Today the story is very different indeed; we find our media upon all sorts of devices, from standard desktop SATA HDD’s to SSD’s and USB Flash Media and all things in between.  Storage media seems to be forever increasing in volume and in technological advances, as the latest offering from HGST (formerly known as Hitachi Global Storage Technologies) shows.

They have unveiled the first 6TB hard drive, claiming it as the world’s highest capacity disk with low operating costs for data centre applications such as cloud storage and massive scale-out environments. (Not designed for your average game collection, then?)
The 6TB Ultrastar He6 drives are helium filled units based on HGST’s HelioSeal technology.
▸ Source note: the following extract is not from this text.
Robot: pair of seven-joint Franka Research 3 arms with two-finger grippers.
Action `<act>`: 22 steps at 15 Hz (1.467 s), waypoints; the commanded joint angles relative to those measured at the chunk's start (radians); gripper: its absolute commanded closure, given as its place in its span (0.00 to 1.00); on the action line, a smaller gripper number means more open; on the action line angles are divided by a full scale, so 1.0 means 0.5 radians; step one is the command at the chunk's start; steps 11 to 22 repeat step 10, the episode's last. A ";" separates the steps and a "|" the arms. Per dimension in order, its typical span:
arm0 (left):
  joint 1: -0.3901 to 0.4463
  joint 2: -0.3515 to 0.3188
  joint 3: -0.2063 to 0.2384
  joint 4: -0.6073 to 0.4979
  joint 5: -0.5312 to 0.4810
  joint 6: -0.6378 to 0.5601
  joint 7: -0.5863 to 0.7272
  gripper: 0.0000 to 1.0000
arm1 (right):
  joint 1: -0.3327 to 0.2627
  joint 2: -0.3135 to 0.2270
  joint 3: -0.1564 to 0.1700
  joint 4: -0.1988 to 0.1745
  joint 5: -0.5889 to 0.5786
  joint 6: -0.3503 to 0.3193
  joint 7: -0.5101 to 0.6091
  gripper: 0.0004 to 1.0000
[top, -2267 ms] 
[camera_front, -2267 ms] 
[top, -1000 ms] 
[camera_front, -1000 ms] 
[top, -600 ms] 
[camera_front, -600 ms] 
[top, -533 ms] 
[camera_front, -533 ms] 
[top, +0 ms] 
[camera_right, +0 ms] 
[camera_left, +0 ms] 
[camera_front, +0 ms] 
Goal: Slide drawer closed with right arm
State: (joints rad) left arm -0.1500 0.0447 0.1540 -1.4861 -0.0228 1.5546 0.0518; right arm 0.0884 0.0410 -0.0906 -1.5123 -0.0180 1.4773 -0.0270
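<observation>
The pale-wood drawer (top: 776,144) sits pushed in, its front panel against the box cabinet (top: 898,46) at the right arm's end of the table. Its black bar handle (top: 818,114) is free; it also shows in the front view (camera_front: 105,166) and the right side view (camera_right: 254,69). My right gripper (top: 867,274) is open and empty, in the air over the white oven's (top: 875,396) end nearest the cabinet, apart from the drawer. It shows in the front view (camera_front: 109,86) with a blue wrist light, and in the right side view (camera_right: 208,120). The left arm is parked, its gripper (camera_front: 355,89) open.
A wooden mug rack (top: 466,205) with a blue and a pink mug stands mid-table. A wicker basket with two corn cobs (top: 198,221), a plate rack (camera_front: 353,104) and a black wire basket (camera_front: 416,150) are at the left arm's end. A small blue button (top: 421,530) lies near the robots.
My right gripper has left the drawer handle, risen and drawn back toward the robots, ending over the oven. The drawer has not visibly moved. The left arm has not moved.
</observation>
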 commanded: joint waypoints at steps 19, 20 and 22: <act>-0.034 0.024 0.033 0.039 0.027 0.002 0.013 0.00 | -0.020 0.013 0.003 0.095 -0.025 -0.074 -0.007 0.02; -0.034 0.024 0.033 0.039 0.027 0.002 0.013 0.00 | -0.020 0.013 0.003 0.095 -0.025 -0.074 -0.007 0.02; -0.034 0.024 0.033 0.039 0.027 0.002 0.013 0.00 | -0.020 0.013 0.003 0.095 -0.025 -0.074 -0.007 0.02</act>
They partly owe their large capacity to the fact that the firm has managed to cram seven disk platters rather than five into the standard 1in high form factor for 3.5in drives,


HelioSeal sees the air inside the hard drive replaced with helium, which is less dense and so reduces the turbulence caused by the spinning disks, cuts power consumption and leads to reduced frictional heating, according to HGST.  A side effect of this is that the drive is hermetically sealed, opening up the possibility of the Ultrastar He6 drives being able to support being submerged in non-conductive fluid for liquid cooling applications.  The Ultrastar He6 line is available in versions with either a 6Gbps SATA or 6Gbps SAS host interface, with a quoted mean time before failure (MTBF) of 2 million hours, according to HGST.
Things have come a long way since the storage capacity of magnetic tape data storage, haven’t they?